Stored items:
┄┄┄┄┄┄┄┄┄┄

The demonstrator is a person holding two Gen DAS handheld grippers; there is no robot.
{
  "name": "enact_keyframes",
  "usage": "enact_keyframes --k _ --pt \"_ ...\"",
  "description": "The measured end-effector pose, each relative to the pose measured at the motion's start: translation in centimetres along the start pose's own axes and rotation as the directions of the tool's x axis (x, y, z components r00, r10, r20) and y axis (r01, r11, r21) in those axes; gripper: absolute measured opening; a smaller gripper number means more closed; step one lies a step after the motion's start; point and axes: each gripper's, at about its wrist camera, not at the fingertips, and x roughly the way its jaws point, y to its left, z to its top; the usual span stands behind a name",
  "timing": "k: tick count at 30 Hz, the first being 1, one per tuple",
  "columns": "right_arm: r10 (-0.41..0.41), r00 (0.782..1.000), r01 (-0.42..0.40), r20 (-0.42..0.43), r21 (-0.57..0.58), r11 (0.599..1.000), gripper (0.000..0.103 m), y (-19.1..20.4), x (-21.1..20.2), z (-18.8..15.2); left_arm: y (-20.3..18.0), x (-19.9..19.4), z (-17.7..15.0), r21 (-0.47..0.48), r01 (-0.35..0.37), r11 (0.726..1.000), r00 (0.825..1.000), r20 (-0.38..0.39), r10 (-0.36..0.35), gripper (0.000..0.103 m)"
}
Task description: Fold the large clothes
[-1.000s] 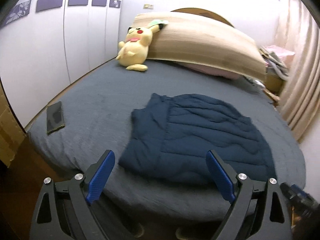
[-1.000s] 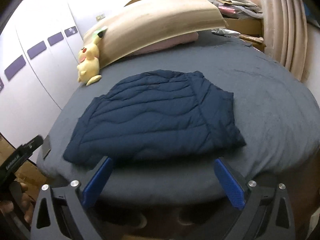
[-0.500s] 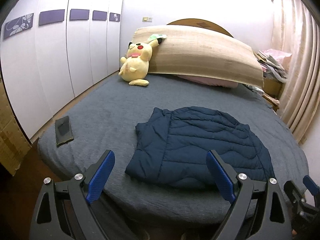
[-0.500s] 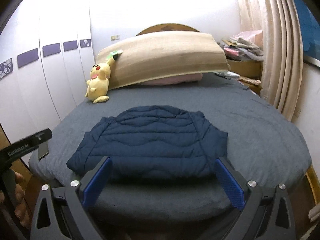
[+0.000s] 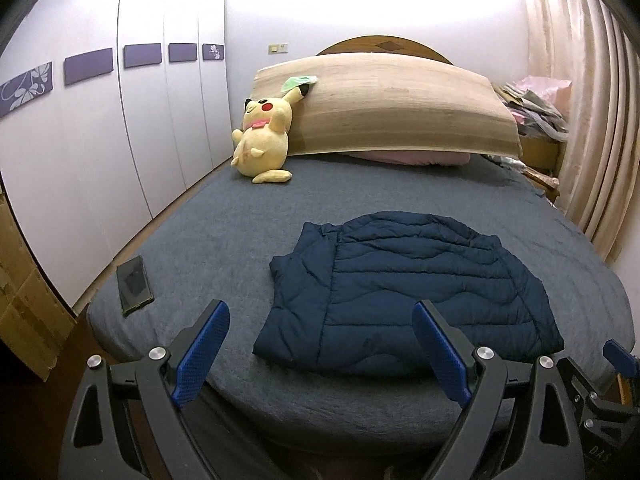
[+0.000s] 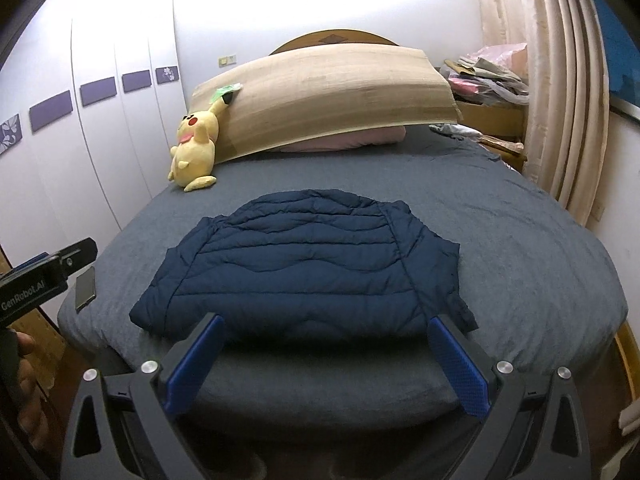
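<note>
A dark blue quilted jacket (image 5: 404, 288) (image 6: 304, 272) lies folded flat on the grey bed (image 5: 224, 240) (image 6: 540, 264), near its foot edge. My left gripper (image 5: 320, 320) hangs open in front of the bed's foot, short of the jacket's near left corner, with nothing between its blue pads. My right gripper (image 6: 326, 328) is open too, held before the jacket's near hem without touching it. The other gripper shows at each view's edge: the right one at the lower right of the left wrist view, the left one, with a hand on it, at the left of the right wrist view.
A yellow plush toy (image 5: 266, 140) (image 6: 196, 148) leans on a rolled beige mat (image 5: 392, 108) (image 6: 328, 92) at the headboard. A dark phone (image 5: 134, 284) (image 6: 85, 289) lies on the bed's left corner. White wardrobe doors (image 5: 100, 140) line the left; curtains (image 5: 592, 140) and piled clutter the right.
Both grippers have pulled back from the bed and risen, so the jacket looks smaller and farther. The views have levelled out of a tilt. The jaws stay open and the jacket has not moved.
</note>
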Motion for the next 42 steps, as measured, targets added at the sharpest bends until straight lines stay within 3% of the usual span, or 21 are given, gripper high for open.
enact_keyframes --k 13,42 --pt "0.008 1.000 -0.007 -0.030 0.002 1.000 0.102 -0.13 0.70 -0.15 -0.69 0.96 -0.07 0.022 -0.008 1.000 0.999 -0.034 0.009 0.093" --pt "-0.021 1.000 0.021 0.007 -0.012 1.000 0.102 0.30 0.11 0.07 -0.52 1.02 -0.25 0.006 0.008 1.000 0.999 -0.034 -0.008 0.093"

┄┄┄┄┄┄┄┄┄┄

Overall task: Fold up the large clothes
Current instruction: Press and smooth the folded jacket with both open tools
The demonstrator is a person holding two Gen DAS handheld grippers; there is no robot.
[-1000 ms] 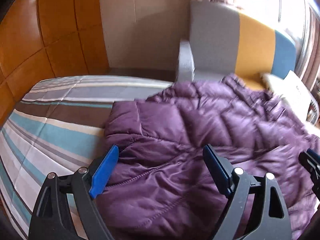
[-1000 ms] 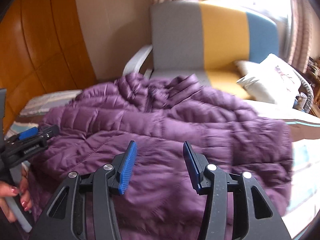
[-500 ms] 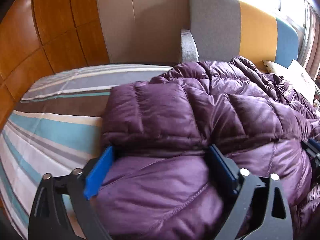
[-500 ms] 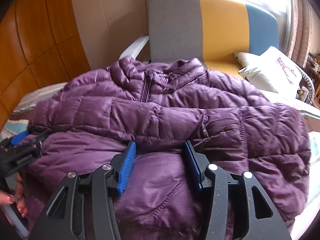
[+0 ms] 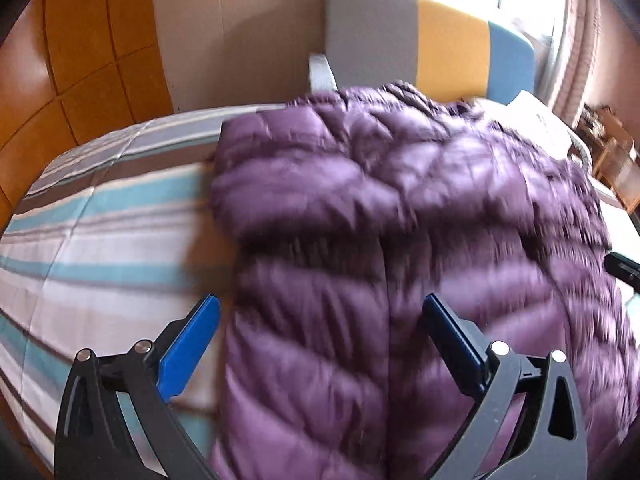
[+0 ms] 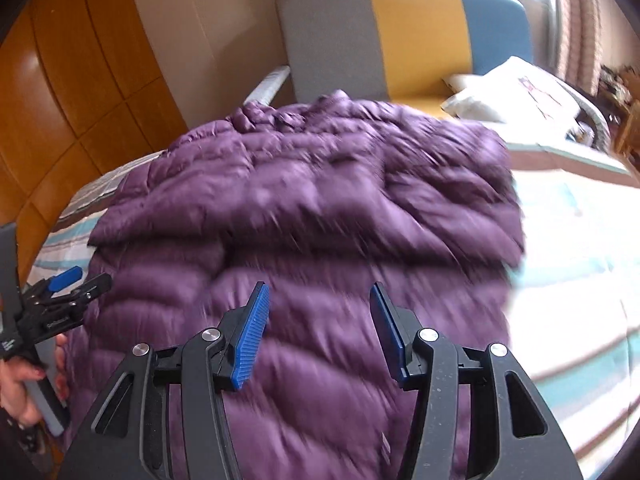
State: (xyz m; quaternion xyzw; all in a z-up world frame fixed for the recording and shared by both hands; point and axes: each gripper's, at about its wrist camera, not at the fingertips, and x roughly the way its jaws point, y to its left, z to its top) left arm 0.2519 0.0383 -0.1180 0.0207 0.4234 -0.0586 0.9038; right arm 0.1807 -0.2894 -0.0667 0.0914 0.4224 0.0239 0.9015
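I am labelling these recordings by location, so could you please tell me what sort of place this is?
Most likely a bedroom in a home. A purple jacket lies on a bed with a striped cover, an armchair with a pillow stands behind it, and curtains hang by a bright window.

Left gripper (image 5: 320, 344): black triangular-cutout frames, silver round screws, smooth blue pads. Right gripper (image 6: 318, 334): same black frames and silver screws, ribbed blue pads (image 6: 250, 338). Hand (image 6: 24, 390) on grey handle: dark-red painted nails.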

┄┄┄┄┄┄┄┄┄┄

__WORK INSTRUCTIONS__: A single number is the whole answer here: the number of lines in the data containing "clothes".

__EXERCISE OUTPUT__: 2